In elektriciteitsnetten kunnen geïnduceerde spanningen een direct destructief effect hebben. Elektriciteitsnetwerken die zich over honderden of zelfs duizenden kilometers uitstrekken, lopen het risico op aanzienlijke schade bij zeer zware geomagnetische stormen. Zwakke punten zijn de transformatoren bij de overgangen naar andere netwerken en spanningsniveaus, die door de toegevoegde gelijkspanningscomponenten dusdanig kunnen opwarmen dat ze kapotgaan.
Het Amerikaanse weerinstituut NOAA heeft in samenwerking met de USGS, een Amerikaans bureau dat onder meer onderzoek doet naar de natuurlijke hulpbronnen, onlangs gegevens gepubliceerd voor de VS over hoe groot de gevolgen van die magneetveldveranderingen kunnen zijn. Dat geeft netwerkbeheerders de mogelijkheid om tijdig maatregelen voor te bereiden om hun installaties te beschermen.

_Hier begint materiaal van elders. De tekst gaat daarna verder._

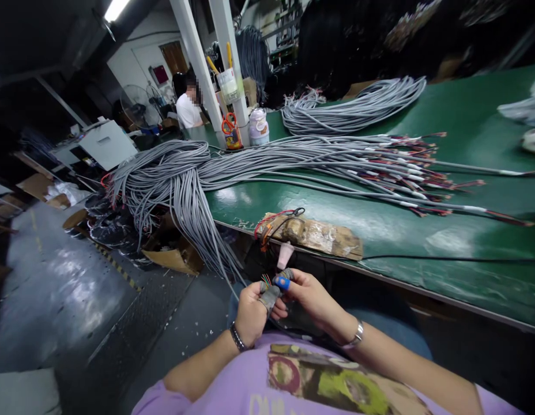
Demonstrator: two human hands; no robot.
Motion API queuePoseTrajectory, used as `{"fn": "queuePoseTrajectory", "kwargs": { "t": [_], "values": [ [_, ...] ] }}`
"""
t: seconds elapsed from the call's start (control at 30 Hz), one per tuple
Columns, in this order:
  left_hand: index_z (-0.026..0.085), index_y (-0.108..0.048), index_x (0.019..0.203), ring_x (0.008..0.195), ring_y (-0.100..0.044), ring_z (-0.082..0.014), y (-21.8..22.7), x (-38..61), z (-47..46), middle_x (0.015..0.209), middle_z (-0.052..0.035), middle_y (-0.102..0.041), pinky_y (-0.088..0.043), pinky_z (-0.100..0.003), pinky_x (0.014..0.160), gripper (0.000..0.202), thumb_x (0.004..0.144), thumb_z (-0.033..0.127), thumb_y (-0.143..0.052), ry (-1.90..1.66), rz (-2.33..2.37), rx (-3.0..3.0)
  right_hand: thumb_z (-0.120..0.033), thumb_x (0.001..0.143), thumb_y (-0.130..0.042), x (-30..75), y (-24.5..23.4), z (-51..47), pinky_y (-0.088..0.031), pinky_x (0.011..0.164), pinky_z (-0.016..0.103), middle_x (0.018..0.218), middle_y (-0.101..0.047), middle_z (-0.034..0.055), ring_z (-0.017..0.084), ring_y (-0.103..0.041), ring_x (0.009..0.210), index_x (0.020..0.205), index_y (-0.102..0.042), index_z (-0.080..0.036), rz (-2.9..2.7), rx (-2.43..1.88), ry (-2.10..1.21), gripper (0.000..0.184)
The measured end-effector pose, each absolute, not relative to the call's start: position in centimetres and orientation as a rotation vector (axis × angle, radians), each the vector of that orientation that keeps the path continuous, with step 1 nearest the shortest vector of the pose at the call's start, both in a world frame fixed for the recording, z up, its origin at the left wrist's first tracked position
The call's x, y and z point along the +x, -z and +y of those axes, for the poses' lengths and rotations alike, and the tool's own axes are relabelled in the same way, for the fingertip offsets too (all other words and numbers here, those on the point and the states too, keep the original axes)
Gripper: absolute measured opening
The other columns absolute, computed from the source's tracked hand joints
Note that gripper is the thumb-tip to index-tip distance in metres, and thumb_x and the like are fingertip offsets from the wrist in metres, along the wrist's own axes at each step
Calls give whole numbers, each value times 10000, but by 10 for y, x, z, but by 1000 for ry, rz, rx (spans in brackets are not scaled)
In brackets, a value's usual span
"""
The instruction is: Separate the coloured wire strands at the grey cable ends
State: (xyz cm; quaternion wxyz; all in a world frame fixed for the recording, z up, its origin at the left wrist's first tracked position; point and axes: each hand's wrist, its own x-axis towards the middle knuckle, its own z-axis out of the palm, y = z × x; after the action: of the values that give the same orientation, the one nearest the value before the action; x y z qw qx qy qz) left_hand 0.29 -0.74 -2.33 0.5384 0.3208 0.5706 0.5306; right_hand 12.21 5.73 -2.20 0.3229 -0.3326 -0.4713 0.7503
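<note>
Low in front of my body, at the green table's edge, my left hand (pixel 253 311) is closed around the end of a grey cable, its thumb wrapped in grey tape. Thin coloured wires (pixel 266 280) fan out above its fingertips. My right hand (pixel 308 293) meets it there, thumb and forefinger pinched together; blue tape covers one fingertip and grey tape another. What lies in that pinch is hidden. A pink tapered piece (pixel 285 255) stands just above the right fingers. Behind it lies a worn wooden board (pixel 332 237) with red and black leads.
A thick bundle of grey cables (pixel 259 158) crosses the green table (pixel 466 259) and hangs over its left edge. A coiled bundle (pixel 358 109) lies behind. Orange scissors (pixel 229 123) stand in a holder by a white post. Cardboard boxes (pixel 176 253) sit on the floor; a person (pixel 189 109) sits farther back.
</note>
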Motion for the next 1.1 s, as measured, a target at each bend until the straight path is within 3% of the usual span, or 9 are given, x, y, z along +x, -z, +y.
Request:
{"fn": "queuePoseTrajectory", "kwargs": {
  "t": [0.53,0.7,0.97,1.1],
  "values": [
    [152,-522,689,359,-530,-101,22,8,-8,490,4,-598,-358,-180,366,324,687,449,-654,-1406,1339,639,-540,669,-653,116,25,55,-323,486,258,493,-512,-37,91,-418,455,677,-519,-183,-1246,-872,-1901,382],
    [154,-515,692,360,-525,-91,21,7,-9,498,11,-592,-348,-173,365,332,691,458,-651,-1456,1365,641,-498,701,-648,115,15,51,-333,477,269,482,-518,-39,111,-470,432,676,-477,-194,-1202,-732,-2074,350],
    [160,-519,740,373,-537,-101,24,4,-6,509,20,-591,-366,-183,379,358,668,480,-664,-1499,1366,586,-463,598,-743,118,19,52,-348,478,267,506,-512,-41,100,-428,461,613,-490,-187,-1222,-843,-1951,375],
    [160,-516,738,376,-535,-96,25,4,-6,509,20,-591,-370,-182,388,343,680,467,-659,-1502,1352,577,-461,623,-727,120,22,53,-348,500,266,538,-531,-34,105,-440,489,643,-511,-187,-1255,-812,-1955,350]
  ]
}}
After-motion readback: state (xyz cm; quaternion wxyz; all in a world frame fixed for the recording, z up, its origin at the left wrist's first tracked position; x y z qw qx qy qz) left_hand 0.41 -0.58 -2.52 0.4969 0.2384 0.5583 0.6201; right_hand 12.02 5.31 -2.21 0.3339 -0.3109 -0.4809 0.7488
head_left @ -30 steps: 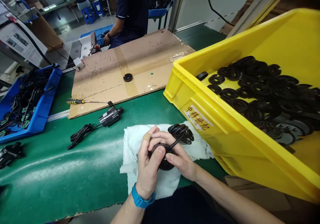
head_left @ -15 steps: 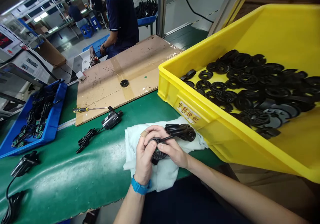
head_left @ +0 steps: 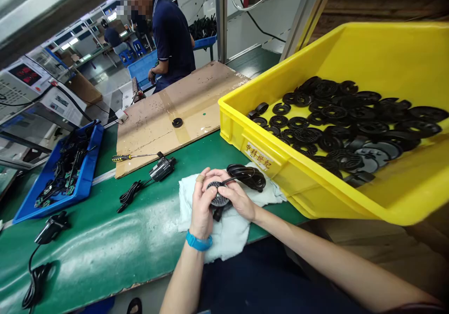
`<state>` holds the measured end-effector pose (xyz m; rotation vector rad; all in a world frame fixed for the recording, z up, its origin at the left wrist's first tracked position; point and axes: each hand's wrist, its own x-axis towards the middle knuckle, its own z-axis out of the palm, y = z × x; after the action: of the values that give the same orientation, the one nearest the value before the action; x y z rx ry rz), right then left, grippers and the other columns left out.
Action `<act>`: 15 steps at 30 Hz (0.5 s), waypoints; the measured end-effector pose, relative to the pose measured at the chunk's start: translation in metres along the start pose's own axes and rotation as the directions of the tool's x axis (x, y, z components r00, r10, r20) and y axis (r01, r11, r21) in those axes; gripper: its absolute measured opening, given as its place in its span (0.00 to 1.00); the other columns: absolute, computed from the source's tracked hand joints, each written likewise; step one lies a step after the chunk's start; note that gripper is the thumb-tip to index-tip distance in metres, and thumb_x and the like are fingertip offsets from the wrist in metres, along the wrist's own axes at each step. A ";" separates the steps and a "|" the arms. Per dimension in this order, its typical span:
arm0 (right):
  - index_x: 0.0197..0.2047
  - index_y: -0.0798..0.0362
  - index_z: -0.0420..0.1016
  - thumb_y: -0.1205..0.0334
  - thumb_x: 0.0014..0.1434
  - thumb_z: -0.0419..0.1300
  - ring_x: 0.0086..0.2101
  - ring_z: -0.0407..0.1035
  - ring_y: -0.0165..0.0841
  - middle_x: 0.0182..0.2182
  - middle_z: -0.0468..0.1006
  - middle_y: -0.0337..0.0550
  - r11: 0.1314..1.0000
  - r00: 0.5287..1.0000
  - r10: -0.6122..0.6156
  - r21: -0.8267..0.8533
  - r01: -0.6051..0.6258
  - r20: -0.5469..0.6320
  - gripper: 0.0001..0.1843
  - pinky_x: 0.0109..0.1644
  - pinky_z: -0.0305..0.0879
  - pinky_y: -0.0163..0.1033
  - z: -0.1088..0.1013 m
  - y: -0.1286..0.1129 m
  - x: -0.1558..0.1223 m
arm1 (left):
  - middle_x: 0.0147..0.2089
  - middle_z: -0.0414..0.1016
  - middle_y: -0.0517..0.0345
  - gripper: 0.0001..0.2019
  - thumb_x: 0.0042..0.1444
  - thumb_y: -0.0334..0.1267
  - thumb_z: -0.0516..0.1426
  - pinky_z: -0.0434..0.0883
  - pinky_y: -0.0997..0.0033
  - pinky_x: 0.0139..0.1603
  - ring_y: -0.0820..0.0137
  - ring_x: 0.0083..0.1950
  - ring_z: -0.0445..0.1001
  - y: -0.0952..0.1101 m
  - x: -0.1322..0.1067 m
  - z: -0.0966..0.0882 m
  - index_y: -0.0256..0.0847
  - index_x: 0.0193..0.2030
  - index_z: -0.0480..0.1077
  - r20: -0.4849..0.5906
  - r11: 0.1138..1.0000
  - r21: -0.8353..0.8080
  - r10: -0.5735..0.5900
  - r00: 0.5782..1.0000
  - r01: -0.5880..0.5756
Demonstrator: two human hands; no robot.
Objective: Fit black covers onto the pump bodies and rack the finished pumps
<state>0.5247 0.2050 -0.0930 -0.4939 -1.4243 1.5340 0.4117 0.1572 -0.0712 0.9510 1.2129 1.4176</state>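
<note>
Over a white cloth (head_left: 229,239), both hands close round a small black corded pump (head_left: 220,199) with a round slotted cover facing up. My left hand (head_left: 202,206) wraps its left side, the thumb resting on the cover. On the other side, my right hand (head_left: 240,198) grips it with the thumb pressed on the cover too. The pump's coiled black cable (head_left: 250,177) lies beyond the right hand, over the cloth. A dark stub pokes out below the cover. The fingers hide the pump's underside.
To the right stands a yellow bin (head_left: 280,164) of black slotted discs. A similar pump (head_left: 162,168), a screwdriver (head_left: 122,158) and cardboard (head_left: 147,136) bearing one black ring (head_left: 177,122) lie ahead. Another pump (head_left: 52,227) and a blue tray (head_left: 79,188) are left. A co-worker (head_left: 173,38) is beyond.
The view has shifted slightly. Both hands keep hold of the pump, and its slotted cover now shows brighter and more fully between the thumbs.
</note>
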 end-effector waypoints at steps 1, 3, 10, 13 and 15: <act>0.49 0.52 0.74 0.43 0.66 0.55 0.55 0.68 0.43 0.47 0.76 0.49 1.000 1.000 0.002 -0.006 -0.002 0.004 0.21 0.68 0.59 0.52 0.000 0.000 0.001 | 0.67 0.71 0.45 0.27 0.61 0.48 0.59 0.69 0.57 0.66 0.56 0.67 0.70 0.002 0.002 -0.002 0.39 0.64 0.68 0.010 1.000 0.014 -0.009 1.000 0.009; 0.52 0.51 0.72 0.43 0.67 0.55 0.54 0.68 0.41 0.49 0.75 0.49 1.000 1.000 0.011 -0.024 -0.011 0.017 0.22 0.64 0.63 0.49 -0.001 0.000 0.004 | 0.66 0.71 0.46 0.26 0.62 0.49 0.57 0.68 0.57 0.66 0.57 0.67 0.71 0.005 0.004 -0.004 0.40 0.64 0.68 0.027 0.999 0.047 -0.001 1.000 0.000; 0.50 0.51 0.71 0.46 0.69 0.51 0.46 0.70 0.39 0.44 0.75 0.46 0.998 0.999 0.023 -0.051 -0.022 0.026 0.18 0.56 0.67 0.47 -0.004 -0.005 -0.001 | 0.70 0.68 0.48 0.36 0.58 0.44 0.58 0.66 0.52 0.68 0.56 0.67 0.69 0.000 -0.004 -0.011 0.42 0.73 0.57 0.172 0.986 0.138 0.070 0.983 -0.094; 0.49 0.51 0.71 0.46 0.68 0.54 0.47 0.70 0.41 0.44 0.75 0.46 0.997 0.998 0.030 -0.071 -0.027 0.046 0.18 0.56 0.66 0.48 -0.008 -0.008 -0.001 | 0.69 0.68 0.48 0.36 0.55 0.41 0.59 0.63 0.50 0.70 0.55 0.69 0.67 -0.002 -0.002 -0.012 0.43 0.71 0.60 0.190 0.991 0.087 0.085 0.978 -0.103; 0.48 0.51 0.71 0.46 0.66 0.56 0.46 0.69 0.40 0.45 0.75 0.45 0.995 0.992 0.047 -0.090 -0.037 0.115 0.17 0.54 0.66 0.47 -0.012 -0.011 0.000 | 0.69 0.67 0.48 0.35 0.54 0.42 0.60 0.62 0.50 0.71 0.53 0.70 0.65 -0.003 0.000 -0.013 0.43 0.70 0.62 0.186 0.991 0.065 0.101 0.977 -0.115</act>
<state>0.5381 0.2099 -0.0854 -0.4963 -1.5858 1.5604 0.4001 0.1547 -0.0768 1.1878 1.0983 1.3440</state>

De NOAA gebruikt voor zijn systeem voor vroegtijdige waarschuwing een satelliet op lagrangepunt L1 tussen de aarde en de zon, wat betekent dat hij zich op de lijn bevindt tussen de twee hemellichamen op het punt waar hun zwaartekrachten elkaar opheffen. Daar, op ongeveer 1,5 miljoen kilometer van de aarde, meet de satelliet voortdurend de gegevens van de zonnewind, dat wil zeggen de dichtheid, de snelheid en de magnetische oriëntatie en sterkte van de wind. Uit de veranderingen in deze waarden kan vrij nauwkeurig het effect ervan worden ingeschat op het aardmagnetisch veld.
Voor onze regio worden daar geen waarschuwingen uit berekend, hoewel dat met de NOAA-satellietgegevens makkelijk zou kunnen. Dat is ook omdat dat de gevaren hier kleiner zijn dan in Noord-Amerika. Ook al bevinden we ons geografisch gezien op een noordelijkere breedtegraad dan de VS, de magnetische pool is momenteel ongeveer 10 graden richting Noord-Amerika opgeschoven ten opzichte van de geografische noordpool. Daardoor ligt de noordelijke grens van de VS (in het middenwesten) op dezelfde geomagnetische breedtegraad als het zuiden van Noorwegen.
In het verleden heeft Europa wel te maken gehad met stroomstoringen als gevolg van magnetische stormen, maar die hebben voornamelijk de Scandinavische landen getroffen, waar de gevolgen veel ernstiger zijn door de meer noordelijke ligging. Zware geomagnetische stormen zijn zeer zeldzaam geworden door de lage activiteit van de zon in de laatste cyclus en zijn in het algemeen milder geweest dan bij de veel actievere cycli sinds de jaren dertig.
De zon volgt een cyclus van ongeveer elf jaar, maar bevindt zich momenteel in een sluimerende fase.